Task directions:
All of the data, except its images, should be set down exactly as it appears.

Supplied information:
********************

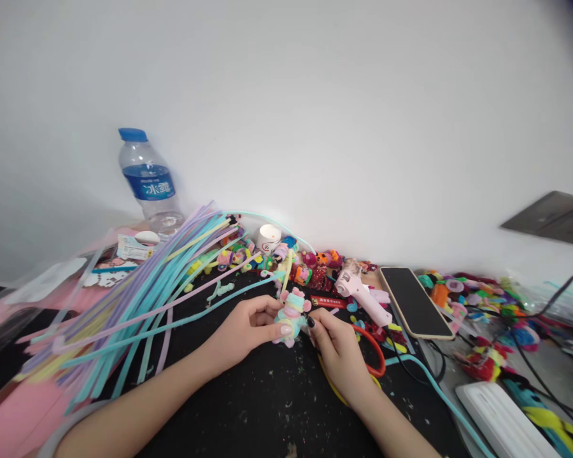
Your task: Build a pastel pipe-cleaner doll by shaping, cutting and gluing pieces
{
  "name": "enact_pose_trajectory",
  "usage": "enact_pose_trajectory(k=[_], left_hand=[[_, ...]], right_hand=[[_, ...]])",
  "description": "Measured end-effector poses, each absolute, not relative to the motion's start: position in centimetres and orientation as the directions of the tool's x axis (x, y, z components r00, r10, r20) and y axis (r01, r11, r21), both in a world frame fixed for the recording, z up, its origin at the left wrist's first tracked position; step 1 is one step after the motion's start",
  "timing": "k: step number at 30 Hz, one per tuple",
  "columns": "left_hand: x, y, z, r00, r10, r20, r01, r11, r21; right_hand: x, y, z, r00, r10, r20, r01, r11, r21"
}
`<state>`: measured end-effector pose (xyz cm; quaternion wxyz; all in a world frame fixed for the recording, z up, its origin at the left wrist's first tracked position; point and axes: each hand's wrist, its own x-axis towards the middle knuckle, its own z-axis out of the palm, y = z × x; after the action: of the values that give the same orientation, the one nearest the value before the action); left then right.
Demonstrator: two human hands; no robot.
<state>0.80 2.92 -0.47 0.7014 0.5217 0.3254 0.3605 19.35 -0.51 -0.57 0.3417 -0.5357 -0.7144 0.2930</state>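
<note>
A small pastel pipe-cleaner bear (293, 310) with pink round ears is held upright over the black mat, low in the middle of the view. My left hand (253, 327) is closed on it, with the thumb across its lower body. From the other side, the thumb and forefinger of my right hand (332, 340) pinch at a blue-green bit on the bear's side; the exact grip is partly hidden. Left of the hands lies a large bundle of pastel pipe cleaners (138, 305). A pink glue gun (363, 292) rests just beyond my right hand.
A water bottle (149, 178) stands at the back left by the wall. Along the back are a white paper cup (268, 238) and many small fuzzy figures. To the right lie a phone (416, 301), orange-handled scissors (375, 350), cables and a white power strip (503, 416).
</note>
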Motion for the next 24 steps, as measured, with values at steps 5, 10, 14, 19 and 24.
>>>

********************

Task result:
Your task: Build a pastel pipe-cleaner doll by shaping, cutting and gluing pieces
{
  "name": "enact_pose_trajectory",
  "usage": "enact_pose_trajectory(k=[_], left_hand=[[_, ...]], right_hand=[[_, ...]])",
  "description": "Measured end-effector poses, each absolute, not relative to the motion's start: position in centimetres and orientation as the directions of the tool's x axis (x, y, z components r00, r10, r20) and y axis (r01, r11, r21), both in a world frame fixed for the recording, z up, its origin at the left wrist's first tracked position; step 1 is one step after the motion's start",
  "timing": "k: step number at 30 Hz, one per tuple",
  "columns": "left_hand: x, y, z, r00, r10, r20, r01, r11, r21; right_hand: x, y, z, r00, r10, r20, r01, r11, r21"
}
`<state>`: measured end-effector pose (xyz cm; quaternion wxyz; all in a world frame fixed for the recording, z up, its origin at the left wrist's first tracked position; point and axes: each hand's wrist, its own x-axis towards the middle knuckle, its own z-axis out of the palm, y = z × x; after the action: of the values that give the same orientation, the one nearest the value before the action); left then right.
Demonstrator: two human hands; no robot.
<state>0.80 2.92 -0.47 0.7014 0.5217 0.3254 0.3605 19.35 -0.51 -0.57 0.3417 -0.5357 -0.7144 0.2930</state>
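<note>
A small pastel pipe-cleaner bear (293, 310) with pink round ears is held upright over the black mat, low in the middle of the view. My left hand (253, 327) is closed on it, with the thumb across its lower body. From the other side, the thumb and forefinger of my right hand (332, 340) pinch at a blue-green bit on the bear's side; the exact grip is partly hidden. Left of the hands lies a large bundle of pastel pipe cleaners (138, 305). A pink glue gun (363, 292) rests just beyond my right hand.
A water bottle (149, 178) stands at the back left by the wall. Along the back are a white paper cup (268, 238) and many small fuzzy figures. To the right lie a phone (416, 301), orange-handled scissors (375, 350), cables and a white power strip (503, 416).
</note>
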Motion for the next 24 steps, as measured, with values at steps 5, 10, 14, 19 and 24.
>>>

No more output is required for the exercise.